In fact, I draw her even closer. Until she’s standing on her tip toes and I can bend down where I stop just a breath away from her face. More than anything, I want to taste her mouth against mine and feel how her lips will give into the demands of my own. Her fast breathing and darting, wide gaze might look like fear to somebody else, but I smell a delectable scent from my mate when she shifts under her feet and that heavy dress she wears shuffles with the movement. That smell, the taste of it hot and sweet on my tongue, tells me what others viewing from the outside cannot.

She’s not afraid of me at all.

She can’t be when she wants me.

Now we’re in more dangerous waters, and I react next in a way that I hope will protect my mate when she’s made to leave me this time.

“I’m sorry,” I whisper to Selina, understanding her kind’s words of regret and apology now. As I have yet to exchange my own in conversation with her, I use what I know she’ll hear and recognize.

Her confusion spurs me to finally let her go again.

“Bo—”

I turn on her with a snarl that she doesn’t even blink at. Not even when I tell her sharply, “Leave.”

Move.

“Go!” I roar.

All the directions that have been shouted at me repeatedly along with stand, sit, and many others. This is the first time I use the words myself, and I hate that I’m yelling them at my mate.

She doesn’t leave, though. Whether frozen in her confusion at the change in my demeanor, or something else entirely, Selina does nothing but watch me as I begin to tear apart the prison they have made me call home.

I go after the stools and metal tables first. They do nothing when they clatter and smash against the glass. That doesn’t stop me from throwing them a second time, or from ripping the toilet with the hand wash basin on the tank from the floor and tossing it into the walls, either. I even rip through the cushion they expect one to call a place to rest, leaving the insides of it scattered to the floor of my cell. I know the destruction won’t earn me a reward from the general, but it’s a distraction for him to focus his anger and irritation on me instead of directing it towards his daughter.

Or so I hope.

Still, at the end of my spell of violence, my mate hasn’t moved. She keeps watching, and I find that smell from under her gown, between her legs, remains around me. I breathe as hard and heavy as she does, but the air halts in my chest as I watch her gaze travel down my body until it stops at the bulge growing beneath my loincloth.
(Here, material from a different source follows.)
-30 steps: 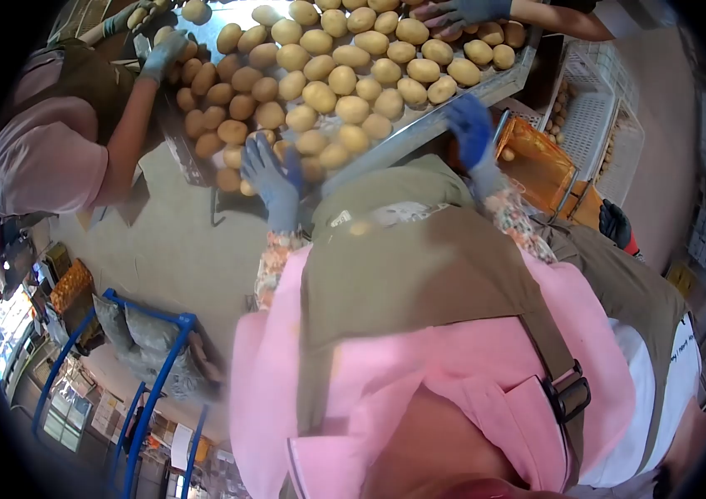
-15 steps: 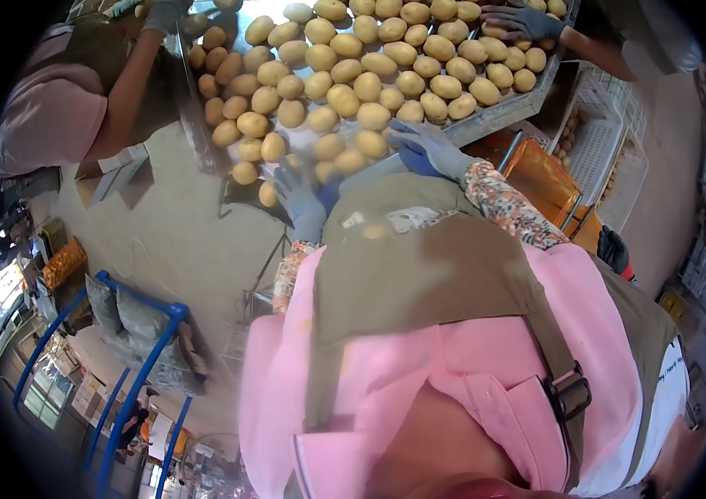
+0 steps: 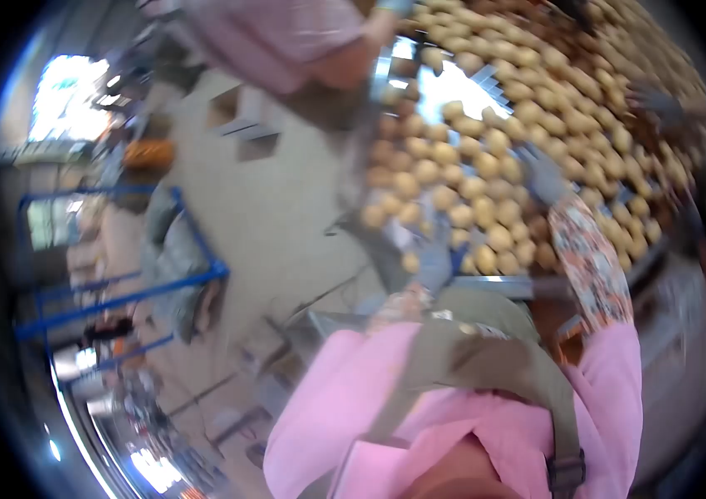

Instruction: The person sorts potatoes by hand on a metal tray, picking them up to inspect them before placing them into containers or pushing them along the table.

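Observation:
Many round yellow potatoes point(image 3: 498, 237) lie spread over a metal-edged sorting table point(image 3: 494, 287). My left hand point(image 3: 434, 256), in a grey-blue glove, rests at the near left part of the table, fingers spread beside several potatoes. Further in, my right hand point(image 3: 543, 175), gloved alike under a flowered sleeve, reaches over the potatoes with its fingers stretched out against some of them. Neither hand is wrapped round a potato. The view is blurred by motion.
A co-worker in a pink top point(image 3: 286, 41) stands at the table's far left. Another person's gloved hand point(image 3: 656, 101) is over the potatoes at the right. A blue-framed cart point(image 3: 120, 295) holding sacks stands at the left, and a cardboard box point(image 3: 245, 112) lies on the floor.
The view has turned, so the table now appears further right and more potatoes show. My right hand has moved from the near edge in over the potatoes. My left hand stays near the edge.

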Motion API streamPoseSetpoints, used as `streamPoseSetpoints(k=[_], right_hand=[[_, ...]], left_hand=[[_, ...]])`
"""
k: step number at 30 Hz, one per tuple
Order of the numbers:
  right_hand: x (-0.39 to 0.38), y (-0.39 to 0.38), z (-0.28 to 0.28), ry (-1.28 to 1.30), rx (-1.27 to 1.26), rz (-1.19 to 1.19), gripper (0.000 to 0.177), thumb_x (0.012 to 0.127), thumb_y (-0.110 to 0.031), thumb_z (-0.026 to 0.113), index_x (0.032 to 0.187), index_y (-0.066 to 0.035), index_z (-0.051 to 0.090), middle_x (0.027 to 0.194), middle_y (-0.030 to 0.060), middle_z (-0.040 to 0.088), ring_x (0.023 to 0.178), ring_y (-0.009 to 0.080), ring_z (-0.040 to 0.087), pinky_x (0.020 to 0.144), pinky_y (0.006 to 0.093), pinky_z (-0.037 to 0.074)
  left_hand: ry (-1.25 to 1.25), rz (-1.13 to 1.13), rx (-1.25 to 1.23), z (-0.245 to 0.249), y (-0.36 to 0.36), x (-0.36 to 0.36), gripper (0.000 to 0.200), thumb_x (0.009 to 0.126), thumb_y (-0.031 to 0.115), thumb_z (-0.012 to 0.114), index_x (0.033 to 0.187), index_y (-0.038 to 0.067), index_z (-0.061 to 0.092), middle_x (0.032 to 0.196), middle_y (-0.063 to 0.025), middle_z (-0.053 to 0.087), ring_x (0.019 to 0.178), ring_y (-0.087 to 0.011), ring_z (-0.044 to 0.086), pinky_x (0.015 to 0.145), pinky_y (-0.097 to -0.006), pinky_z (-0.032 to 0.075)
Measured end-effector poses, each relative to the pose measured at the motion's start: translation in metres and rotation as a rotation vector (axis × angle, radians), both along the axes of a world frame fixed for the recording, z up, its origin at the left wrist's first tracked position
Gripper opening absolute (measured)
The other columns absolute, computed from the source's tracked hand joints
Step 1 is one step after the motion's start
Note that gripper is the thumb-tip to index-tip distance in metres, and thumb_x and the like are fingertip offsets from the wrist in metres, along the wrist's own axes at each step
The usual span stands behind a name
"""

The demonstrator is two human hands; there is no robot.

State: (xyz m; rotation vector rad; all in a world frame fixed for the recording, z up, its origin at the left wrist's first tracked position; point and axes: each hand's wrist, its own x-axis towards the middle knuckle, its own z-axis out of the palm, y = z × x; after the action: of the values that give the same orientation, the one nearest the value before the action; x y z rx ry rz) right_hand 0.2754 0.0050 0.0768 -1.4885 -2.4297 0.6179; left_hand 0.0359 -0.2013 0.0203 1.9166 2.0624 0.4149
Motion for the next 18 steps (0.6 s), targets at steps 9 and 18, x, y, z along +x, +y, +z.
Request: streamPoseSetpoints(k=[9, 18], right_hand=[[-0.020, 0.019, 0.011, -0.616, -0.017, -0.117, 0.024, 0.088, -0.021, 0.058, 0.110, -0.013, 0.058, 0.109, 0.0185, 0.058, 0.091, 0.0339, 0.062, 0.074, 0.0453, 0.049], [-0.004, -0.034, 0.035, 0.666, -0.250, -0.322, 0.041, 0.087, -0.009, 0.062, 0.125, -0.010, 0.050, 0.122, 0.0127, 0.055, 0.104, 0.0274, 0.058, 0.085, 0.0377, 0.049]], left_hand=[[0.016, -0.036, -0.135, 0.033, 0.004, 0.000, 0.083, 0.088, 0.051, 0.054, 0.147, 0.001, 0.026, 0.146, -0.0286, 0.028, 0.133, -0.0641, 0.003, 0.109, -0.0653, 0.007], [0.019, -0.005, -0.098, 0.014, -0.003, -0.010, 0.085, 0.086, 0.051, 0.057, 0.145, -0.002, 0.028, 0.146, -0.0264, 0.032, 0.132, -0.0632, 0.012, 0.109, -0.0659, 0.010]])
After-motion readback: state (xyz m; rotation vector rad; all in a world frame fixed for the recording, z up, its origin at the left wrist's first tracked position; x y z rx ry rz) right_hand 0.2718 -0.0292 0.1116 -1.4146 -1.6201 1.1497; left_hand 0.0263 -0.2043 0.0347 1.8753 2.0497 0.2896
I’ve seen the diagrams of the female and male human bodies in the general’s special books that his soldiers attempt to compare to me. The races are not so different, hers and mine.
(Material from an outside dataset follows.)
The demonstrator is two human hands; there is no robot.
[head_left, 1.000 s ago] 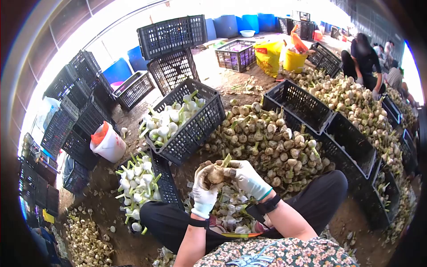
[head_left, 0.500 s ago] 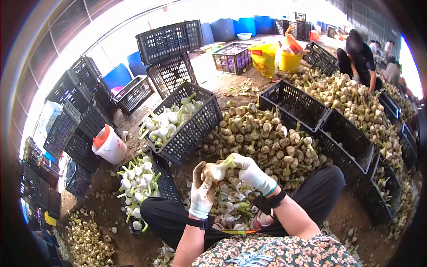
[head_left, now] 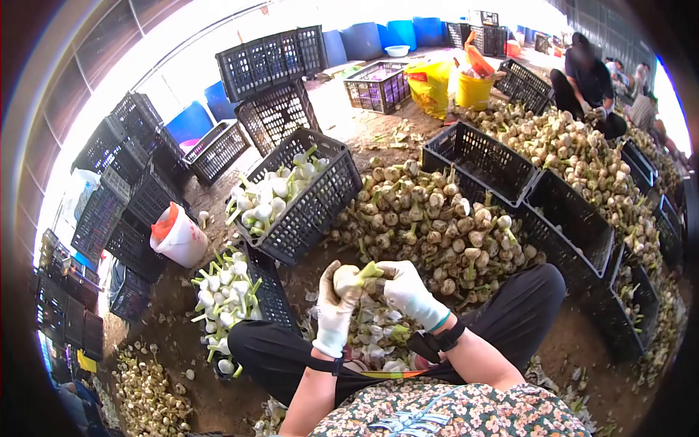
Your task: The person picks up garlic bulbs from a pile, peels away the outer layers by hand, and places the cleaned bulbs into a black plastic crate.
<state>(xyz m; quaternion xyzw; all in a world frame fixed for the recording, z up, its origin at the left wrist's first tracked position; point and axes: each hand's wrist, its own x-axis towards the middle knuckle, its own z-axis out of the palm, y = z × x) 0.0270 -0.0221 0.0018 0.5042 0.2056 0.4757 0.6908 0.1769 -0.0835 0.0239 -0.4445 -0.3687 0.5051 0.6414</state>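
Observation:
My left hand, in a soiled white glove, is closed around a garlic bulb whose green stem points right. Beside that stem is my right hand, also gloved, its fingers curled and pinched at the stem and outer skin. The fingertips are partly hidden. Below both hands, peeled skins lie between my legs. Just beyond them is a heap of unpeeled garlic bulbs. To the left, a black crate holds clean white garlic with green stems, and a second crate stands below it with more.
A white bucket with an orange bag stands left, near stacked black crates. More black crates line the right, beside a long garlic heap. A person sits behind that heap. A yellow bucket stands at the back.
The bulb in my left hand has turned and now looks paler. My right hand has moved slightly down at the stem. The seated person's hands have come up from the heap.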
Not in the ways that matter.

I can’t think about it for long.

Shouts echo in the laboratory and lights turn on. I turn my security suit back on as I wonder if I’ve done too much.

Or is it just enough?

*

“Selina, I will only ask you one more time, what did that thing show—”
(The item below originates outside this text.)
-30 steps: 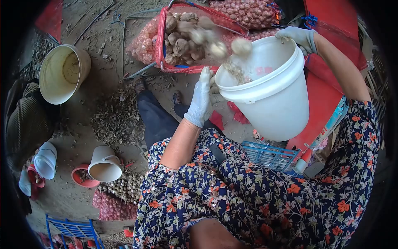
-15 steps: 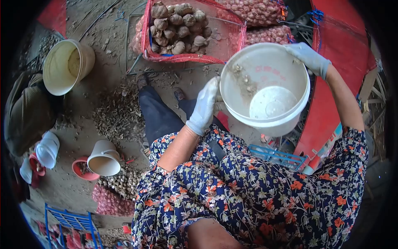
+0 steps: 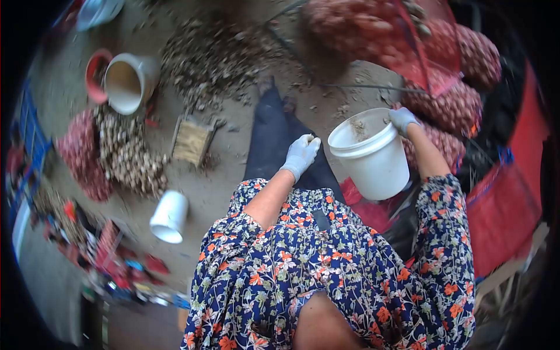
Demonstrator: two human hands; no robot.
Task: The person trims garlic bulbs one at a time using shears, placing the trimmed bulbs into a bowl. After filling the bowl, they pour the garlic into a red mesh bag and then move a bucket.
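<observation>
My right hand (image 3: 403, 121), in a pale glove, grips the rim of a white plastic bucket (image 3: 376, 169) on its far right side. The bucket hangs beside my legs, slightly tilted, and some brownish bits cling to its inner wall. My left hand (image 3: 302, 156), gloved too, is closed over my lap, to the left of the bucket and apart from it. Its fingers are curled in, and whether anything is inside them is hidden.
Red net sacks of garlic (image 3: 446, 108) lie at the upper right. On the left are a larger bucket (image 3: 150, 74), a red basin (image 3: 94, 76), loose garlic (image 3: 131, 151), a low wooden stool (image 3: 192, 142) and a small white bucket (image 3: 169, 217). Dry scraps (image 3: 219, 58) cover the ground ahead.
My view has swung left. The bucket has come down from its raised tilt to a more upright position, with my right hand still on its rim. My left hand has moved off its side and closed.
</observation>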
“His planet. The destruction. How lost he is. It was the same thing as the last time, I swear.”

I struggle to keep my gaze locked with my father’s so that he believes I’m telling the truth instead of letting my thoughts run wild with the what ifs and other questions I have about Bothaki’s current state. My father didn’t react well to the mess inside the prison where he’s keeping Bothaki, and it took everything inside of me not to scream for them to leave him alone as I was forced to leave while he was ordered back into the cage at gunpoint.

His black gaze never once left me.

Not until he couldn’t see me.

“I will write it all out again, just like the last time,” I assure my father, “but I don’t know if he will want to talk to me again.”

Another lie.

Again, my father doesn’t seem to catch it.

At the mere mention of Bothaki’s outburst earlier, my father’s expression grows pensive as he paces along the edge of my desk.

“What changed?” he muses out loud.

I don’t know if he wants an answer from me or not, so to be safe, I say nothing.

Instead, I go about pulling fresh paper and a pencil from a drawer in my desk. Head down, I’m ready to write another imaginary story about memories from Bothaki that don’t exist. Meanwhile, all I really want to do is find a way back downstairs where at least I can see Bothaki and make sure he’s safe.